WHAT THE TASK REQUIRES: The required output is the lines below from the line containing "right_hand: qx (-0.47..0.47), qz" to the line containing "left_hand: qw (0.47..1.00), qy", inclusive, retyped exactly. No other lines belong in it.
··· SOURCE DATA ···
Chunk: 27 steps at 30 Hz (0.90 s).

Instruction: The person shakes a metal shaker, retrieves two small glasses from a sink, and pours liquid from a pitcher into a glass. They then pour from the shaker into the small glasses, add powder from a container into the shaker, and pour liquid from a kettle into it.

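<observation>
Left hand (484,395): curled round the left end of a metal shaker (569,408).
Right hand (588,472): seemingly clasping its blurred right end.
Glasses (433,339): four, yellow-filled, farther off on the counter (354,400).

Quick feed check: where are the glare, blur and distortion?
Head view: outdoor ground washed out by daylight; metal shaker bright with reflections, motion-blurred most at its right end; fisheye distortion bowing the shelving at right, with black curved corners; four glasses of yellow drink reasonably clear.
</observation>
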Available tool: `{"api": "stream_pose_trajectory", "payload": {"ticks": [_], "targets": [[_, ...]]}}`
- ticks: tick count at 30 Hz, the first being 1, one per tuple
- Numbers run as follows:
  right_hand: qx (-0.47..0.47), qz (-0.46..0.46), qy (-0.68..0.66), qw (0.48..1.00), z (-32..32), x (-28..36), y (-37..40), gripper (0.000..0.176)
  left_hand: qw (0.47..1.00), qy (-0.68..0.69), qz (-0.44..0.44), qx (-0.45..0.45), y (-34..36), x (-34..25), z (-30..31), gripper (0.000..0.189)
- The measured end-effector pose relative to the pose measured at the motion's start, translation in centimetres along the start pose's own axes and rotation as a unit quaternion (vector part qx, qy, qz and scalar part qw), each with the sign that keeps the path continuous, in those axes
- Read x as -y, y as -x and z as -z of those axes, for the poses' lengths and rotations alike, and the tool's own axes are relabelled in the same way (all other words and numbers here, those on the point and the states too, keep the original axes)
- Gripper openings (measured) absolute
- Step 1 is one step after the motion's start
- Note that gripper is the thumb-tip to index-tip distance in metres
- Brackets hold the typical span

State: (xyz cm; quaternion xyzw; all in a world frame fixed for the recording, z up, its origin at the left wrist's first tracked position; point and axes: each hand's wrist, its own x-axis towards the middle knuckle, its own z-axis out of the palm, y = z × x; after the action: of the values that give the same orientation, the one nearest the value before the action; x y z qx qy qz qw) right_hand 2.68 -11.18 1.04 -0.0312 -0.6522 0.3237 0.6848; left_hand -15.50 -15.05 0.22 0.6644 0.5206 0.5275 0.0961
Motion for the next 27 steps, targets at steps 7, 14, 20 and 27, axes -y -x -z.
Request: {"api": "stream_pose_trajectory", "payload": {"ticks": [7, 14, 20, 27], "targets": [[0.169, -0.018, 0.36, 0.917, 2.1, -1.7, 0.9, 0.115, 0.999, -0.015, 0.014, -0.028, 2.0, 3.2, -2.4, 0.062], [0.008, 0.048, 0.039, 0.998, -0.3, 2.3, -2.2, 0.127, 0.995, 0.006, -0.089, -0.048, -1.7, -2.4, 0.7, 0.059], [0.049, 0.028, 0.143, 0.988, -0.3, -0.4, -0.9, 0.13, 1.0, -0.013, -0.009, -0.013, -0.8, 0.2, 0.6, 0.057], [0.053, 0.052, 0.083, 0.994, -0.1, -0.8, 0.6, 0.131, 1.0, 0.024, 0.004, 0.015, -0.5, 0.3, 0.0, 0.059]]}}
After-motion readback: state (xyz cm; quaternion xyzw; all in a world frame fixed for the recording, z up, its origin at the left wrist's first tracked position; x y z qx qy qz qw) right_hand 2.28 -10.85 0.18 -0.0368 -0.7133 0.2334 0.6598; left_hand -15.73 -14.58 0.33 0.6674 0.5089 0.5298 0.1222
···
EXERCISE OUTPUT:
  right_hand: qx (-0.47..0.47), qz (-0.46..0.46), qy (-0.68..0.66), qw (0.48..1.00), z (-32..32), x (-28..36), y (-37..40), gripper (0.000..0.176)
  left_hand: qw (0.47..1.00), qy (-0.68..0.69), qz (-0.44..0.44), qx (-0.45..0.45), y (-34..36), x (-34..25), z (-30..31), gripper (0.000..0.189)

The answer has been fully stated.